The basement smelled of water, rust, and regret.
Each step Amelia took echoed too deeply, bouncing back warped, as if the asylum replayed her movements wrong on purpose. Pipes crawled across the ceiling like dead veins. Moisture dripped steadily, counting time she no longer trusted.
Her flashlight flickered.
Then steadied.
The hallway widened into a chamber of old therapy cells. Iron doors lined the walls, each with a small square window.
Inside them, chairs sat facing nothing.
Amelia passed one.
A whisper slid through the bars.
"Sit."
She ignored it.
Another cell:
"Tell us."
Another:
"We already know."
Her head throbbed as the voices layered together, forming pressure inside her skull.
She reached the end of the chamber where a large mirror stood bolted into the wall — a confession mirror once used to confront violent patients.
Her reflection stared back.
But it blinked late.
It smiled when she didn't.
The room darkened.
In the mirror, Amelia saw herself seated in one of the cells, wrists strapped, eyes hollow.
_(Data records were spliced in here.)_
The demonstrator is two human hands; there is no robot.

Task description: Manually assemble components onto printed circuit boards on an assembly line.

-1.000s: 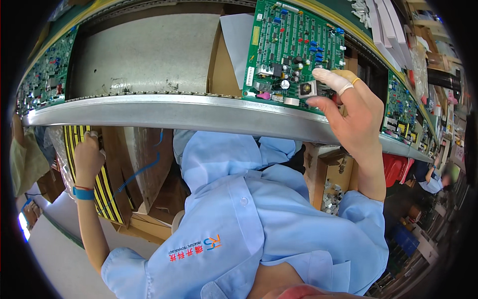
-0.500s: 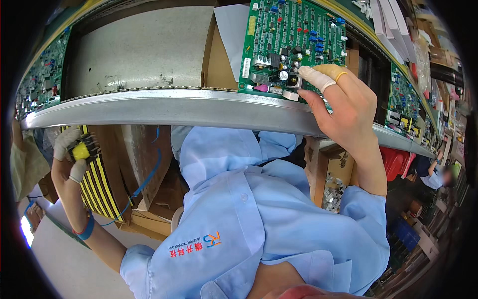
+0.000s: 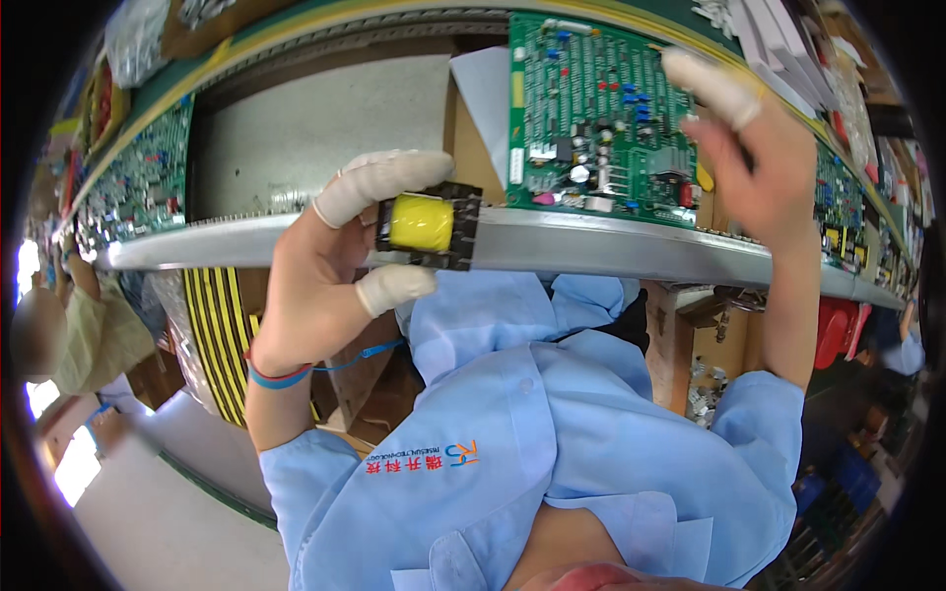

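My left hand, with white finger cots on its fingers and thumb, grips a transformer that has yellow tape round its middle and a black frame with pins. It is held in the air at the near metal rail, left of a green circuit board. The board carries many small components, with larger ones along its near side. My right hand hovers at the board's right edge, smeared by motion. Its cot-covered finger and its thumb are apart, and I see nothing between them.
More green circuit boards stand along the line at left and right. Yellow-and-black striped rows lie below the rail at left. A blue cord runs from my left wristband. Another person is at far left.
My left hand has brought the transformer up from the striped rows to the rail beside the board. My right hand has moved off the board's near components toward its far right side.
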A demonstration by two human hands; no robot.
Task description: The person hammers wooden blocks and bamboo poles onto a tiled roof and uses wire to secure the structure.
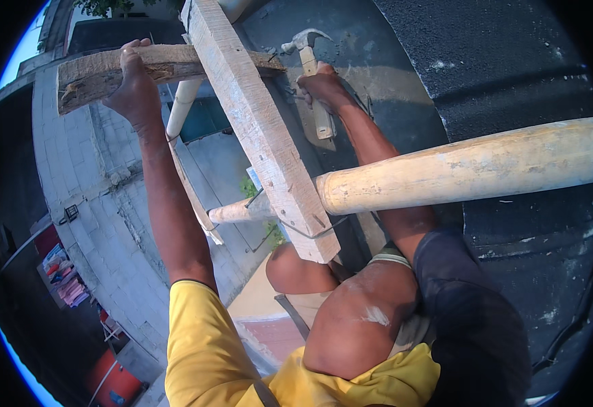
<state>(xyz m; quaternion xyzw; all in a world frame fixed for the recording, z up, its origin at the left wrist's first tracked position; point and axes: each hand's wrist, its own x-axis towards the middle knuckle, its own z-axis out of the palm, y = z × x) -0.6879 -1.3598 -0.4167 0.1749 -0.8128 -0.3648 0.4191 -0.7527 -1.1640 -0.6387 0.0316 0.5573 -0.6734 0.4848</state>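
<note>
Yellow cloth shirt (205,339), worn by the person, with a dark navy right sleeve (469,312); below it in view, one bare bent knee (361,325) with a pale smear on its skin.

Long, pale, rough-sawn wooden beam (252,122), set slantwise across the middle from the upper edge down to a blunt end above the knees.

Thick, pale yellow, round bamboo pole (459,166), extending from beside the beam's lower part to the right; a dark thin wire (310,234) passed round the beam near that end.

Shorter, weathered brown wooden plank (93,78), at upper left, its right part crossing behind the beam. Left hand (133,88): closed around this plank, fingers over its upper edge.

Claw hammer with grey metal head and pale wooden handle (322,122), just right of the beam, head uppermost, claw turned right. Right hand (327,88): wrapped around the handle below the head.

Black, rough-surfaced ridged sheet (500,54), at right, beyond the pole.

Grey block wall (106,176), farther off at left; past it, a pile of multicoloured cloth-like items (65,278), too small to tell apart, and a red-orange rounded container (109,380).
</note>
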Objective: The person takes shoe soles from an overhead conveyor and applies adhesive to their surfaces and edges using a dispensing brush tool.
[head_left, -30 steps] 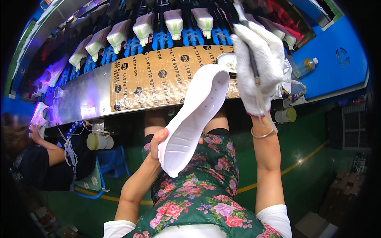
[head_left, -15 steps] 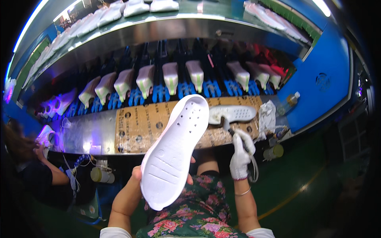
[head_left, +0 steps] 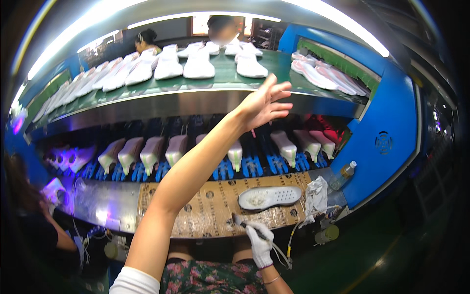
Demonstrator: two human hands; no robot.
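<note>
Matt cardboard mat (head_left: 205, 208), glossy steel shelf (head_left: 161, 105)

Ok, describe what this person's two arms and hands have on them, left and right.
The left hand is bare, with no glove, and the forearm is uncovered up to a white sleeve near the shoulder. The right hand wears a white fabric glove, with a thin bangle at the wrist just below the cuff. The right forearm below it is uncovered as far as the picture shows.

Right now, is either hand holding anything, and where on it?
The gloved right hand holds a small brush by its handle, bristle end over the cardboard mat. The bare left hand is raised, fingers spread, holding nothing.
</note>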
"Why did you come here?" the reflection whispered.
"I was investigating—"
"No," it corrected softly. "You were running."
The walls shifted.
The mirror thickened into depth, pulling her vision inward. Suddenly she saw memories that weren't hers — patients screaming, doctors sewing mouths shut, Elias Crowe standing calmly while people were fed into the walls.
Crowe's voice echoed:
"Confession feeds the structure."
A cell door behind her opened.
Slowly.
Metal groaning.
Amelia turned.
Inside stood a man with no jaw, tongue dangling uselessly, eyes desperate. He pointed at her, then at the chair inside the cell.
More doors opened.
Patients stepped out — stitched, hollow, unfinished.
They circled her.
Not fast.
Not violent.
Patient.
Hungry for truth.
"Tell us what you're afraid of," they whispered together.
The lights died.
In the dark, something touched her back.
Something warm.
Something breathing.
Crowe's voice slid through the chamber:
"Every soul must confess before it's worn."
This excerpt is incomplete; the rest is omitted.